Containers

For scientists, containers provide a way of bundling software together to help distribute more reproducible studies, in particular, it should contain.

All analysis packages and code
Operating systems
It may contain data if it's not too big

Once bundled together, this is called an image. i.e. Docker creates a container that runs your image in an isolated place on any machine running Docker.

Software

There are few ways to create/run containers and images. By far, the most popular is a program called Docker. Docker is a standard, but it normally requires administrator permissions to install and run. This often limits its use on High-Performance-Computers like Talapas, and alternatives such as Singularity are used instead (as a detail Singularity works a bit differently to avoid administrator permissions so things that rely on network connectivity and other base functions may work a bit differently).

Warning

Reproducibility isn't the only use for these tools You will find that a lot of the material online is geared toward organizations running and scaling up their code to work for lots of people at once. Reproducibility is helpful in that situation because they need to run the same code in several places and get the same experiences, but they also value easy updating over things like long-term archiving. As usual, you may find best practices that are conflicting, particularly when it comes to efficient updating and long term reproducibility.

Building a Container

We're going to build and run a docker image. First, start out by installing docker

Download and install docker desktop following the instructions here: https://www.docker.com/

To build a docker image, we need a

Docker Context - this is a folder that contains all the code and data you want to package in your image as well as your Dockerfile.
Dockerfile - This file explains to Docker how to build your image.

Let's check out an analysis from git that we want to reproduce

You'll need to install git if you haven't already please see: (https://github.com/git-guides/install-git)
We will be running commands in the terminal.
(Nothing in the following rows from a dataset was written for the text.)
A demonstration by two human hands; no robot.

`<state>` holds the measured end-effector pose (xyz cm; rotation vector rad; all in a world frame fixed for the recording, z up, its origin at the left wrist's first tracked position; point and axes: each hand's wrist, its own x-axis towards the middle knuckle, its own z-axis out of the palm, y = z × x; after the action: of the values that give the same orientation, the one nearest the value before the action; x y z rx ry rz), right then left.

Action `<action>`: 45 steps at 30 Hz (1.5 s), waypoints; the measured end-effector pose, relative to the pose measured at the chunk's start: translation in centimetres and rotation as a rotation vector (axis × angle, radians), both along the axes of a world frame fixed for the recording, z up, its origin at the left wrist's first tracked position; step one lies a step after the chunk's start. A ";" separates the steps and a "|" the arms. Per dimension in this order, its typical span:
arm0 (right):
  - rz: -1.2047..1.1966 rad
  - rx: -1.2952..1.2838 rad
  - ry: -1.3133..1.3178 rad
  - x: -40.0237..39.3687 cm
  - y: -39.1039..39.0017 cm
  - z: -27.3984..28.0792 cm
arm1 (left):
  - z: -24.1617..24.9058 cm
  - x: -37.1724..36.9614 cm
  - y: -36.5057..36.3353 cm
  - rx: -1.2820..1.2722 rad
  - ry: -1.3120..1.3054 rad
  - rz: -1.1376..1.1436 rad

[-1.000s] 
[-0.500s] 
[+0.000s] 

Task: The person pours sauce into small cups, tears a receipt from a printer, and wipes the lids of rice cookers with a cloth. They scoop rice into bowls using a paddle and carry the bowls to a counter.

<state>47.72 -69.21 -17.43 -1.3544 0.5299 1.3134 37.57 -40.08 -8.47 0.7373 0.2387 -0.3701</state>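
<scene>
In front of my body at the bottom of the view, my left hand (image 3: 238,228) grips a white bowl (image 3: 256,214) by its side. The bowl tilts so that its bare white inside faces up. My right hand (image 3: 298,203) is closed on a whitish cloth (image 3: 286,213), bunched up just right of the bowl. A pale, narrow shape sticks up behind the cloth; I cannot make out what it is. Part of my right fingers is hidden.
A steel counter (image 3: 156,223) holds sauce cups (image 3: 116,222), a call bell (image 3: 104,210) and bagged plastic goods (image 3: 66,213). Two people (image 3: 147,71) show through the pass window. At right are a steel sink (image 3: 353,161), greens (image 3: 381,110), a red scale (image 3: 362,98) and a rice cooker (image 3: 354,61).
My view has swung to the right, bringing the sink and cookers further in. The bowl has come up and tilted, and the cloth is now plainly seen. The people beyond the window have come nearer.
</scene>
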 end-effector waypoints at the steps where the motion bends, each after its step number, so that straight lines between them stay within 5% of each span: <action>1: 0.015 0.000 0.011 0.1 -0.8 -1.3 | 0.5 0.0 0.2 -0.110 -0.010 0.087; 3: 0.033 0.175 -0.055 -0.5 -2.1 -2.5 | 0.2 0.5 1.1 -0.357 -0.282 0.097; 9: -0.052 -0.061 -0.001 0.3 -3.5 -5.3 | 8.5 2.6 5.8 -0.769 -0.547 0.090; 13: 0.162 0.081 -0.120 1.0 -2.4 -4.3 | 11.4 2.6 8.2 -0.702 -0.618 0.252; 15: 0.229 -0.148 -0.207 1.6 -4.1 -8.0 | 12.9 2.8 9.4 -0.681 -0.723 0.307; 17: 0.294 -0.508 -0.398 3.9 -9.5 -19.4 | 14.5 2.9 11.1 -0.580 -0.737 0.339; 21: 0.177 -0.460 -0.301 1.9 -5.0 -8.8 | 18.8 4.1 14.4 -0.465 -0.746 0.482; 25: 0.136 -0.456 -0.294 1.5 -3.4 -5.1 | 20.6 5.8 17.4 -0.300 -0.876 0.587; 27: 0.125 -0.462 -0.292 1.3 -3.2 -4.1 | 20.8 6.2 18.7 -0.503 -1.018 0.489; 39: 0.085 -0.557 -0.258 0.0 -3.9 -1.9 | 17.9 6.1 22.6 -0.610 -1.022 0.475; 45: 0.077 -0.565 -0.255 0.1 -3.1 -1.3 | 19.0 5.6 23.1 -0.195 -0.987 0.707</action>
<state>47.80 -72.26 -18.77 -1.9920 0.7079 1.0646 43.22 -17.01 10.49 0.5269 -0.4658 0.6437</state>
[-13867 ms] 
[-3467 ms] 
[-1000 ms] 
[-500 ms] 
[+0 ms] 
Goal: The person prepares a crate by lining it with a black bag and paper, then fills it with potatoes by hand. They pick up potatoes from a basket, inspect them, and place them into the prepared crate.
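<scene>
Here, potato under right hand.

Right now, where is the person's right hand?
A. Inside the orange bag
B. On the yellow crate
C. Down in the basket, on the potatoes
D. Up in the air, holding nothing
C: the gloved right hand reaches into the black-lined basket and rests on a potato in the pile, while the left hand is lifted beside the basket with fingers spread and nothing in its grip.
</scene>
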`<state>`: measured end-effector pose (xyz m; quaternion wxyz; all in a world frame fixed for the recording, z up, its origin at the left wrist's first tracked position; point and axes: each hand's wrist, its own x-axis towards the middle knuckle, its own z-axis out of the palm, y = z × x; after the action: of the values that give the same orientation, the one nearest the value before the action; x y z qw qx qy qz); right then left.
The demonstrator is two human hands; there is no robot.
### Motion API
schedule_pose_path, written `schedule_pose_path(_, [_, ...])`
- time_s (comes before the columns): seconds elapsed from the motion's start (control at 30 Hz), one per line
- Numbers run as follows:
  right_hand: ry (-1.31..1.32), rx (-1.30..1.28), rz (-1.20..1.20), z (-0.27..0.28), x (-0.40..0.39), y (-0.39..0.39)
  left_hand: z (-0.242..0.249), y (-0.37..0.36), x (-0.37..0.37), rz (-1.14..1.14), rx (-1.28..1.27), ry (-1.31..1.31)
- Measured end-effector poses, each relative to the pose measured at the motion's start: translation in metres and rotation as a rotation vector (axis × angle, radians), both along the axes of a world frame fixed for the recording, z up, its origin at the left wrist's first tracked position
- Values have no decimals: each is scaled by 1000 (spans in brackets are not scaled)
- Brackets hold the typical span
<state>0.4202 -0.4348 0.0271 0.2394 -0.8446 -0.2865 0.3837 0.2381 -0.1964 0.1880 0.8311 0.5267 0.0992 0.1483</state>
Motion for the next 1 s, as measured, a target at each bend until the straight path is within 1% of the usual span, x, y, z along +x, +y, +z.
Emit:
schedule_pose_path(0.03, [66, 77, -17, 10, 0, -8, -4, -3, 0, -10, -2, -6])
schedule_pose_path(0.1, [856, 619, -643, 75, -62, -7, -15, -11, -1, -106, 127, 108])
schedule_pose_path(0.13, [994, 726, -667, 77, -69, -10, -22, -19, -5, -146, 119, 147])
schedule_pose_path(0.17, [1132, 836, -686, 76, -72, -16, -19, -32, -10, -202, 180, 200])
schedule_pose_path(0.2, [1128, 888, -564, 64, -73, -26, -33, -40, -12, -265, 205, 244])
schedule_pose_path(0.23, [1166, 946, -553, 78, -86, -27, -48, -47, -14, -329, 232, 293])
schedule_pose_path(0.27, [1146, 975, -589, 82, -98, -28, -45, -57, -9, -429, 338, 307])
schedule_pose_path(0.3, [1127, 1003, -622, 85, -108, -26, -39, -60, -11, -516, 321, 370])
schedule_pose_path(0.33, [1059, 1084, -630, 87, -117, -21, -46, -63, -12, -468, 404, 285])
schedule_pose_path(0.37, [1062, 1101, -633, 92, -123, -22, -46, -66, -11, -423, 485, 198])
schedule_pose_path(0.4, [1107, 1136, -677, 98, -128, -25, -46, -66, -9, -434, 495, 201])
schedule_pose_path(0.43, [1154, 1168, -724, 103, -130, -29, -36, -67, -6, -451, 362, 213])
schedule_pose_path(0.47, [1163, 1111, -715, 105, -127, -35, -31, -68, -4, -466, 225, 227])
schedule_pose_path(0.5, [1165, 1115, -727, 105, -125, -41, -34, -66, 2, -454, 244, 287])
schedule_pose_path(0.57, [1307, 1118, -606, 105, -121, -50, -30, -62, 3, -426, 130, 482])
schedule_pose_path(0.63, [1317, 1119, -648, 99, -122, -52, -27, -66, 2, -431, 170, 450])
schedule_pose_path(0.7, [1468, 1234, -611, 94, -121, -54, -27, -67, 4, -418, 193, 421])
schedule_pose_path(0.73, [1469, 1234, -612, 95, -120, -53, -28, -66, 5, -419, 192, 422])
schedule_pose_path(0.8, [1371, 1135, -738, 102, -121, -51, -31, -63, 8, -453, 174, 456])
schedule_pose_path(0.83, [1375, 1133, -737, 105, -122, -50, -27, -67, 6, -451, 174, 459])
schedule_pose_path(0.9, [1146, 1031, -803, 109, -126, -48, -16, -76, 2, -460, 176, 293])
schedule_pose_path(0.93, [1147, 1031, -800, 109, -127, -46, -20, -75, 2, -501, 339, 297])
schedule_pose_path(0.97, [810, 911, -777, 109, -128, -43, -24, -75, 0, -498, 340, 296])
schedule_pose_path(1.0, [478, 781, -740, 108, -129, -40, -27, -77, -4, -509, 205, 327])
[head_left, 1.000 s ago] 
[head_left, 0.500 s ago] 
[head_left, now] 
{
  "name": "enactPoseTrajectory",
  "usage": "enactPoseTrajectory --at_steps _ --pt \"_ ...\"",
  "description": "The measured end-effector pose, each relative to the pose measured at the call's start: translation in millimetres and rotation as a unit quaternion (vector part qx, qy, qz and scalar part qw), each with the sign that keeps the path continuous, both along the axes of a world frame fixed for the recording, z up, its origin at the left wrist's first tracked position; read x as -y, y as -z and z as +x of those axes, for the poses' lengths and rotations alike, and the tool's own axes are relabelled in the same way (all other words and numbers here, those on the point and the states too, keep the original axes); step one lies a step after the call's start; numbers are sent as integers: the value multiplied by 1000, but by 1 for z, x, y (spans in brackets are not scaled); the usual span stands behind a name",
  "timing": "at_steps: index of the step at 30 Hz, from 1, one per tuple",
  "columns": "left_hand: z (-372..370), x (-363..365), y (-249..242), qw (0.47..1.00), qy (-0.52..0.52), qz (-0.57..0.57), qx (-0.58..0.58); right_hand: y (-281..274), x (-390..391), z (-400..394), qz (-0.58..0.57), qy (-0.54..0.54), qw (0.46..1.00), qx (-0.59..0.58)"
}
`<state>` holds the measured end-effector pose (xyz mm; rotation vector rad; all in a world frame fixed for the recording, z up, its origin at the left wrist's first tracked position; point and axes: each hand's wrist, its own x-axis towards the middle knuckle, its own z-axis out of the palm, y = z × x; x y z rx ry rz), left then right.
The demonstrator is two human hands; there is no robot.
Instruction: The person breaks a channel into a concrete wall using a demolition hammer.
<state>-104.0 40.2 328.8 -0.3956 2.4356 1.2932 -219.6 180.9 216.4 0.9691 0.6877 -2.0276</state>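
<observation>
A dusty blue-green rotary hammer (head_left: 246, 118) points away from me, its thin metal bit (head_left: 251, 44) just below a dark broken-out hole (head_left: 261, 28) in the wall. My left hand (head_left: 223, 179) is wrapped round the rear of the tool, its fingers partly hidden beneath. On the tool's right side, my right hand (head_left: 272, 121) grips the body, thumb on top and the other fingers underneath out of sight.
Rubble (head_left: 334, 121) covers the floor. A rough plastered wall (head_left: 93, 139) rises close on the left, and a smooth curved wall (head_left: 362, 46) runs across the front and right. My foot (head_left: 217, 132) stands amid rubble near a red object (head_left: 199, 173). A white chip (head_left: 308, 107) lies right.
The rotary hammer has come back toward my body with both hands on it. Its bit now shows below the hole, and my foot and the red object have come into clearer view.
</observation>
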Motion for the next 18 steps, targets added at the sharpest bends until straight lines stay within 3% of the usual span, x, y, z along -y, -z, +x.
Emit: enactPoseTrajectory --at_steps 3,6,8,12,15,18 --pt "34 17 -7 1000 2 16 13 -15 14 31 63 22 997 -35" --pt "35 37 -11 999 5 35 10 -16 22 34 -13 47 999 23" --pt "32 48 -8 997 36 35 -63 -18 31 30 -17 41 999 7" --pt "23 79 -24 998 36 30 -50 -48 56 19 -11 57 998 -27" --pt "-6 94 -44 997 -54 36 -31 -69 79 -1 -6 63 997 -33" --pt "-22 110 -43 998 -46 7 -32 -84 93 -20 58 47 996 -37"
If you haven't seen this before, see here to open a new one: (https://swcarpentry.github.io/shell-novice/)

2. To start, lets checkout a package that has our docker information in the terminal type

git clone https://github.com/UO-Data-Science/netneuro-docker.git

3. Now navigate inside that package with cd netneuro-docker

4. Let's print out our docker file with cat Dockerfile

FROM rocker/r-ver:latest
WORKDIR /app
COPY . .
RUN apt-get update
RUN apt -y install libcurl4-openssl-dev
RUN R -e "install.packages(c('random'), repos = 'https://cloud.r-project.org/')"
CMD ["Rscript", "code/01-run_me.R"]

A Dockerfile is a text file that contains a list of instructions that define your enviroment let's go through this line by line

FROM rocker/r-ver:latest this line selects a base image; this is your starting point and defines your operating system and version you're using. There are several possible base images. This one is maintained by The Rocker Project (Docker Containers for the R Environment) https://rocker-project.org/. Base images are a good way to save time, for example, this image starts with a Linux operating system (Ubuntu) and has everything you need to run base R, so you don't need to include that in your Dockerfile

WORKDIR /appThis tells docker where to put your files within the image

COPY . . this tells docker to copy all the files in your current directory (represented by .) into it's working directory also represented by .

The RUN command just tells docker to execute a command on the terminal and is mainly used to install things. We'll use it to install the R package 'random'

RUN apt-get updateThis is needed to install any new packages that are needed on top of the base image

RUN apt -y install libcurl4-openssl-dev an example of installing a new Linux package needed by an r-package

RUN R -e "install.packages(c('random'), repos = 'https://cloud.r-project.org/')" this install the R package random

CMD ["Rscript", "code/01-run_me.R"] - finally, this is the line that tells docker the command to run when you execute the container, it's the one we've gotten from our git repository.

5. To build this image in the same folder (again, you'll see your current working directory represented by .) run

docker build -t my-netneuro-docker .

Here my-netneuro-docker is a name you give the new image you've just built, you'll need to remember that for later.

6. Finally to run your image type

docker run my-netneuro-docker

Questions

What's your lucky number?
What's your reproducible number?
What changes could make this code more in line with reproducible standards?
Is there a way to make your Lucky Number reproducible?

Handy Debugging Trick

When you run a docker image it by default run's what you tell it to and exits, but this can be annoying if you're trying to fix or debug your docker image. You can also tell docker to run a shell interactively instead of its default command by typing.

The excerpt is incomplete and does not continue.